* _Requirement_: All of the lines below should be copied word for word.

* _Data excerpt_:
• • • • •
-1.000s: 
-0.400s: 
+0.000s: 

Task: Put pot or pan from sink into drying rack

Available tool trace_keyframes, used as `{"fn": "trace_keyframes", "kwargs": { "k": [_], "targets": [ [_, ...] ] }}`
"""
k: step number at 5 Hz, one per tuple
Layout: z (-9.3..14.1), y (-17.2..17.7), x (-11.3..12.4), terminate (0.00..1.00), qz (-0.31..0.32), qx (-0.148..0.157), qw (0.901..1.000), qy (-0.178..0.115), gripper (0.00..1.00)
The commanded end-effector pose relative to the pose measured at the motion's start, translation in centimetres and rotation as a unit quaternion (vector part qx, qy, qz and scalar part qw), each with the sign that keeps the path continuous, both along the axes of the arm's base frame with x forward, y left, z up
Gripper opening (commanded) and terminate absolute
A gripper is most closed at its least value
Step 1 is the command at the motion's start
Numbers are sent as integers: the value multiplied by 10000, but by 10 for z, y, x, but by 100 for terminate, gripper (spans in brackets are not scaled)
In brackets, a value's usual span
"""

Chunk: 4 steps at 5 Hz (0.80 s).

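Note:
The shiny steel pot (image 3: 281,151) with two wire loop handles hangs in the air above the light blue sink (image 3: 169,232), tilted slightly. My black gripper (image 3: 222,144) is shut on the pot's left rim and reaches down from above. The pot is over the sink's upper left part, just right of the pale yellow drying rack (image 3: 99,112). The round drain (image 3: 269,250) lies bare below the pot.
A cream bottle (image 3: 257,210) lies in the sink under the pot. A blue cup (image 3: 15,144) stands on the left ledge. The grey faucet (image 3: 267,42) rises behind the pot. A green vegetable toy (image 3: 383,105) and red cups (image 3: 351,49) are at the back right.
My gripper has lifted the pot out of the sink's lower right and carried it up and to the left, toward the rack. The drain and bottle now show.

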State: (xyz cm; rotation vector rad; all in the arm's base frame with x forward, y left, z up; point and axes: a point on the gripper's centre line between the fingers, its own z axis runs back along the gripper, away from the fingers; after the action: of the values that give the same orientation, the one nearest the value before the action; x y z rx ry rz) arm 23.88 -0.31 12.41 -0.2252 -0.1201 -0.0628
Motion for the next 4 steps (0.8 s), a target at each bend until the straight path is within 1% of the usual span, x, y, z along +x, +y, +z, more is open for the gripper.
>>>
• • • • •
* _Answer to this problem_:
-1.000s: 
-0.400s: 
+0.000s: 

Task: Put pot or pan from sink into drying rack

Available tool trace_keyframes, used as `{"fn": "trace_keyframes", "kwargs": { "k": [_], "targets": [ [_, ...] ] }}`
"""
k: step number at 5 Hz, one per tuple
Layout: z (-9.3..14.1), y (-17.2..17.7), x (-11.3..12.4), terminate (0.00..1.00), qz (-0.31..0.32), qx (-0.148..0.157), qw (0.901..1.000), qy (-0.178..0.115), gripper (0.00..1.00)
The commanded end-effector pose relative to the pose measured at the motion's start, translation in centimetres and rotation as a unit quaternion (vector part qx, qy, qz and scalar part qw), each with the sign that keeps the path continuous, both along the axes of the arm's base frame with x forward, y left, z up
Gripper opening (commanded) and terminate absolute
A gripper is most closed at its least value
Step 1 is the command at the motion's start
Numbers are sent as integers: the value multiplied by 10000, but by 10 for z, y, x, but by 100 for terminate, gripper (spans in brackets are not scaled)
In brackets, a value's usual span
"""

Chunk: 4 steps at 5 Hz (0.80 s).

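Note:
The shiny steel pot (image 3: 281,151) with two wire loop handles hangs in the air above the light blue sink (image 3: 169,232), tilted slightly. My black gripper (image 3: 222,144) is shut on the pot's left rim and reaches down from above. The pot is over the sink's upper left part, just right of the pale yellow drying rack (image 3: 99,112). The round drain (image 3: 269,250) lies bare below the pot.
A cream bottle (image 3: 257,210) lies in the sink under the pot. A blue cup (image 3: 15,144) stands on the left ledge. The grey faucet (image 3: 267,42) rises behind the pot. A green vegetable toy (image 3: 383,105) and red cups (image 3: 351,49) are at the back right.
My gripper has lifted the pot out of the sink's lower right and carried it up and to the left, toward the rack. The drain and bottle now show.
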
State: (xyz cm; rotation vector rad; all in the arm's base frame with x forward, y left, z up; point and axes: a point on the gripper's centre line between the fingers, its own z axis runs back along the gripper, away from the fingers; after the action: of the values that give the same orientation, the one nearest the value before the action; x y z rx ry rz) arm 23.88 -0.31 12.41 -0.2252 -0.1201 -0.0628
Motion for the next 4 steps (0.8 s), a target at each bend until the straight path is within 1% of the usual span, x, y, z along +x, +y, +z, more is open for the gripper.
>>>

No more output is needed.